NOT FOR PUBLICATION FILED UNITED STATES COURT OF APPEALS JUL 13 2018 MOLLY C. DWYER, CLERK U.S. COURT OF APPEALS FOR THE NINTH CIRCUIT

MARVIN ERNESTO LOPEZ, No. 14-72108

Petitioner, Agency No. A099-678-982

v. MEMORANDUM* JEFFERSON B. SESSIONS III, Attorney General,

Respondent.

On Petition for Review of an Order of the Board of Immigration Appeals

Submitted July 10, 2018**

Before: CANBY, W. FLETCHER, and CALLAHAN, Circuit Judges.
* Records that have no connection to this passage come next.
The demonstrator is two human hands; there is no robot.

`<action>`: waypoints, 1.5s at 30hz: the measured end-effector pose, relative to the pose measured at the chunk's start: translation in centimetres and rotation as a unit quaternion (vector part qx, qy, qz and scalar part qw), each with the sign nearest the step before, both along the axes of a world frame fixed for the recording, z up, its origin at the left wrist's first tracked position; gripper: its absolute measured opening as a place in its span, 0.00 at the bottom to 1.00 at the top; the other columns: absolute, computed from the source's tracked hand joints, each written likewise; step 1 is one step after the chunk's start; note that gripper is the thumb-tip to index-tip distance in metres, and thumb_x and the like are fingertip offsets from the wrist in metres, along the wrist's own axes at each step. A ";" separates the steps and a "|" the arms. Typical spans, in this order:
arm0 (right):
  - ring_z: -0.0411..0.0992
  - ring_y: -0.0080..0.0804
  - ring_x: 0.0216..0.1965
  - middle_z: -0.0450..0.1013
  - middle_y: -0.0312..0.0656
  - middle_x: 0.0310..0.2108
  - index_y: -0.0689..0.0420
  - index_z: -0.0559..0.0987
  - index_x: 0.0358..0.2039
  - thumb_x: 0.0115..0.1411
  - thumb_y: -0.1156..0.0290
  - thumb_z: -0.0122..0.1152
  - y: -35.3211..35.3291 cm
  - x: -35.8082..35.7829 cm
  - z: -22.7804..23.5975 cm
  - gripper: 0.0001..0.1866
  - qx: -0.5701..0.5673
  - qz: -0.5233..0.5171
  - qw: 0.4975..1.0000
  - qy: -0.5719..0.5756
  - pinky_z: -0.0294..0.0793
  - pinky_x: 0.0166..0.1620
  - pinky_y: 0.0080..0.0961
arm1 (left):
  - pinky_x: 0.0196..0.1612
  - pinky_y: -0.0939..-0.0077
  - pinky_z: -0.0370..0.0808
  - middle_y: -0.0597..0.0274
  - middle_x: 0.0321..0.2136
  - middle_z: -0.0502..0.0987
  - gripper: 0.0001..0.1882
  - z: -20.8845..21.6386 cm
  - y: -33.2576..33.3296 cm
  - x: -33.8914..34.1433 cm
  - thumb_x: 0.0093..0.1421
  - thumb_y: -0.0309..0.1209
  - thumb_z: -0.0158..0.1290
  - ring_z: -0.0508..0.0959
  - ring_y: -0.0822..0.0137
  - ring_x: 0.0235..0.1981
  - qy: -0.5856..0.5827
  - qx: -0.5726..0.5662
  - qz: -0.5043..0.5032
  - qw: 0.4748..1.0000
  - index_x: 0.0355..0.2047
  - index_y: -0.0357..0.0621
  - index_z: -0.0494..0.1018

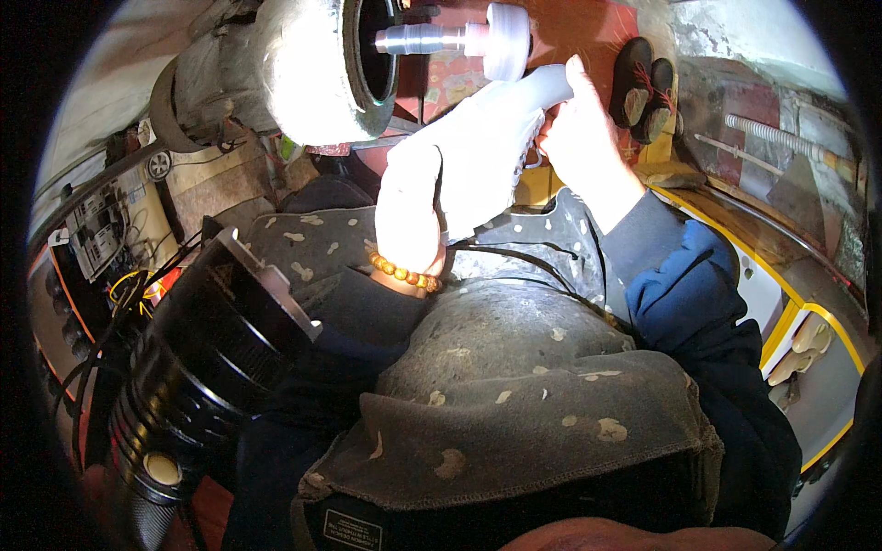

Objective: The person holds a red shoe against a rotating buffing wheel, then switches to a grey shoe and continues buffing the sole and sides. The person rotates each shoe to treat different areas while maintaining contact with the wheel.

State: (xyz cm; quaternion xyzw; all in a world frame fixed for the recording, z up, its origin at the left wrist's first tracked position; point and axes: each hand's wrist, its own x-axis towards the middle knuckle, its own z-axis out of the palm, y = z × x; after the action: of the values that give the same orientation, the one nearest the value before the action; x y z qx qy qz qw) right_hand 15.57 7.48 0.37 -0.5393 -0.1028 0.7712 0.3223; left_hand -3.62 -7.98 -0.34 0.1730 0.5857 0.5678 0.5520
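My left hand [409, 216], with a bead bracelet [404, 273] at its wrist, grips the lower part of a white cloth, possibly a glove [482, 147]. My right hand [583, 138] pinches the cloth's upper end. Both hands are held above my lap, over a dark spotted apron [514, 395]. Just above the cloth, a white round part on a metal shaft [478, 39] sticks out of a grey machine with a round opening [317, 69]. Neither hand touches it.
A large black ribbed cylinder [207, 363] juts up at my lower left. Cables and an electrical box [101, 230] lie at the far left. A pair of dark shoes [643, 87] rests at the top right. A yellow-edged white bench [781, 303] runs along my right.
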 end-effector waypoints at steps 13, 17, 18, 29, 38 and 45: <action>0.83 0.31 0.42 0.80 0.45 0.47 0.62 0.73 0.67 0.78 0.41 0.50 -1.6 -0.4 -0.1 0.36 0.070 0.090 0.993 -0.029 0.84 0.49 0.32 | 0.62 0.64 0.79 0.53 0.59 0.81 0.31 4.4 -1.5 -1.7 0.70 0.34 0.63 0.82 0.63 0.57 -0.175 -0.148 -0.038 0.973 0.69 0.31 0.69; 0.80 0.25 0.38 0.80 0.41 0.44 0.55 0.72 0.70 0.79 0.52 0.52 -2.6 0.5 -0.2 0.27 0.228 0.193 0.935 -0.191 0.84 0.43 0.28 | 0.64 0.60 0.76 0.39 0.61 0.78 0.47 6.0 1.9 -2.8 0.63 0.50 0.69 0.81 0.52 0.59 0.330 -0.031 -0.297 0.896 0.69 0.26 0.66; 0.80 0.25 0.38 0.80 0.40 0.44 0.54 0.72 0.70 0.79 0.56 0.53 -2.9 0.6 -0.2 0.25 0.203 0.168 0.950 -0.166 0.84 0.44 0.28 | 0.64 0.59 0.76 0.35 0.61 0.77 0.52 6.2 3.1 -2.6 0.60 0.57 0.70 0.81 0.50 0.59 0.357 -0.048 -0.350 0.865 0.69 0.25 0.66; 0.79 0.28 0.49 0.76 0.44 0.56 0.57 0.72 0.67 0.70 0.73 0.66 -1.1 1.9 1.1 0.26 0.162 0.202 0.963 -0.076 0.82 0.44 0.24 | 0.48 0.61 0.83 0.40 0.39 0.86 0.46 3.9 9.4 -2.0 0.59 0.67 0.66 0.88 0.52 0.42 0.356 -0.080 -0.424 0.829 0.54 0.31 0.79; 0.79 0.28 0.52 0.77 0.40 0.55 0.50 0.72 0.65 0.65 0.67 0.77 -1.0 2.4 -0.6 0.31 0.162 0.120 0.978 -0.053 0.81 0.45 0.24 | 0.47 0.51 0.83 0.34 0.35 0.85 0.44 4.7 11.8 -1.0 0.63 0.68 0.59 0.88 0.41 0.41 0.438 -0.063 -0.405 0.800 0.52 0.31 0.81; 0.77 0.23 0.45 0.76 0.37 0.53 0.52 0.74 0.64 0.68 0.70 0.71 -0.9 1.6 0.0 0.26 0.147 0.133 0.978 -0.067 0.80 0.42 0.24 | 0.49 0.52 0.83 0.34 0.38 0.86 0.44 4.0 11.7 -1.6 0.63 0.67 0.59 0.88 0.41 0.43 0.422 -0.108 -0.436 0.788 0.52 0.31 0.81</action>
State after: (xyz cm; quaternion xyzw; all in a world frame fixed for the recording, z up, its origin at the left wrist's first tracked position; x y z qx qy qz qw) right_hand 17.18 6.53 0.35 -0.5174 -0.3074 0.7459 0.2853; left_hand -5.25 3.72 3.63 0.5717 0.6798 0.0705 0.4539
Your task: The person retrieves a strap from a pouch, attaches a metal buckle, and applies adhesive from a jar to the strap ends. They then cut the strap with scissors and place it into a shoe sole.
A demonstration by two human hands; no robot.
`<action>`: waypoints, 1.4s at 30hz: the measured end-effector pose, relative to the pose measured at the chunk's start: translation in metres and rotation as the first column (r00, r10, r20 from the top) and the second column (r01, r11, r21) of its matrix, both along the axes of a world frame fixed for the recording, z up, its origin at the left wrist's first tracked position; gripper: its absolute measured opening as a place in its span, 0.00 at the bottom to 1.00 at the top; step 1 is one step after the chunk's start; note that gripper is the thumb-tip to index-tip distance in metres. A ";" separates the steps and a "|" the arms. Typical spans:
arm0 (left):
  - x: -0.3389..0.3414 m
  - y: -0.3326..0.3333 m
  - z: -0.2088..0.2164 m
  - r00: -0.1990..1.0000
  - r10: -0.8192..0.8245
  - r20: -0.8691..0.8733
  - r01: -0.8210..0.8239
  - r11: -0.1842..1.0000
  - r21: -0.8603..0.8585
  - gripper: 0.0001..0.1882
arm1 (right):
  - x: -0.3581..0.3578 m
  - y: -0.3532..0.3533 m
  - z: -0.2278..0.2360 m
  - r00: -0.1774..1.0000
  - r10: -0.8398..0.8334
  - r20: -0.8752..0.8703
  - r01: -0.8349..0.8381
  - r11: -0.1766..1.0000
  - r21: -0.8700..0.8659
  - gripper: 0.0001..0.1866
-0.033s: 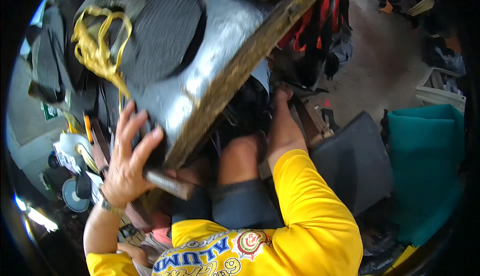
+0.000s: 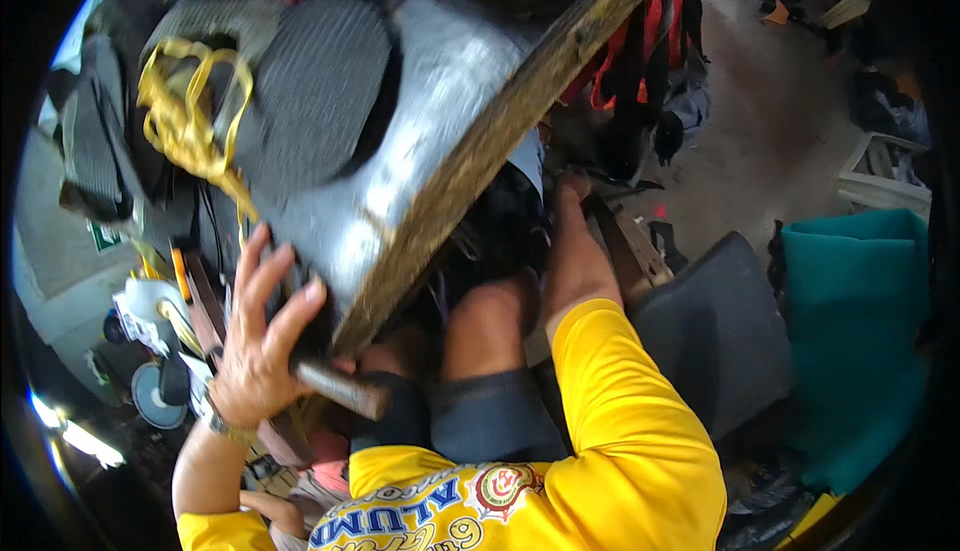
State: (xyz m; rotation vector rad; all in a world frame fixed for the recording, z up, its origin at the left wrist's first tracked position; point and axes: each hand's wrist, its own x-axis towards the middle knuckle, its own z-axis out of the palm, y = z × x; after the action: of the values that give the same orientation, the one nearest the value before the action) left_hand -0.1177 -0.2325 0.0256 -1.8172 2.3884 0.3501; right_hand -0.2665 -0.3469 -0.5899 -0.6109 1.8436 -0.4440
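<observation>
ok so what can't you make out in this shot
Head view: the right hand's fingers, lost in shadow beside the metal-topped table; its grip can't be told.
Head view: the left end of the wooden handle, covered by the left hand.
Head view: the table's far side, lost at the dark upper rim.

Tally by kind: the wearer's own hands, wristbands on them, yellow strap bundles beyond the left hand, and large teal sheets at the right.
Hands: 2, the left hand and the right hand
Wristband: 1
Yellow strap bundle: 1
Teal sheet: 1
Total: 5
</observation>
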 end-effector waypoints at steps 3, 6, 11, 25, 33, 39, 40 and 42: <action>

Marvin Ernesto Lopez, a native and citizen of El Salvador, petitions for

review of the Board of Immigration Appeals’ (“BIA”) order dismissing his appeal

from an immigration judge’s order denying his motion to reopen removal

proceedings conducted in absentia, and denying his motion to remand. We have

* This disposition is not appropriate for publication and is not precedent except as provided by Ninth Circuit Rule 36-3. ** The panel unanimously concludes this case is suitable for decision without oral argument. See Fed. R. App. P. 34(a)(2). jurisdiction under 8 U.S.C. § 1252. We review for abuse of discretion the denial of

a motion to reopen. Sembiring v. Gonzales, 499 F.3d 981, 985 (9th Cir. 2007). We

deny the petition for review.

The BIA did not abuse its discretion in dismissing Lopez’s appeal and

denying his motion to remand based on lack of notice, where the hearing notice

was sent by regular mail to the address last provided by Lopez, and he failed to

rebut the presumption of effective service. See id. at 986-88 (describing evidence

relevant to overcome presumption of effective service sent by regular mail);

Dobrota v. INS, 311 F.3d 1206, 1211 (9th Cir. 2002) (notice requirement is

satisfied by mailing notice of the hearing to an alien at the address last provided to

the agency). We reject Lopez’s contention that the BIA failed to give adequate

weight to his declaration. Cf. Salta v. INS, 314 F. 3d 1076, 1079 (9th Cir. 2002)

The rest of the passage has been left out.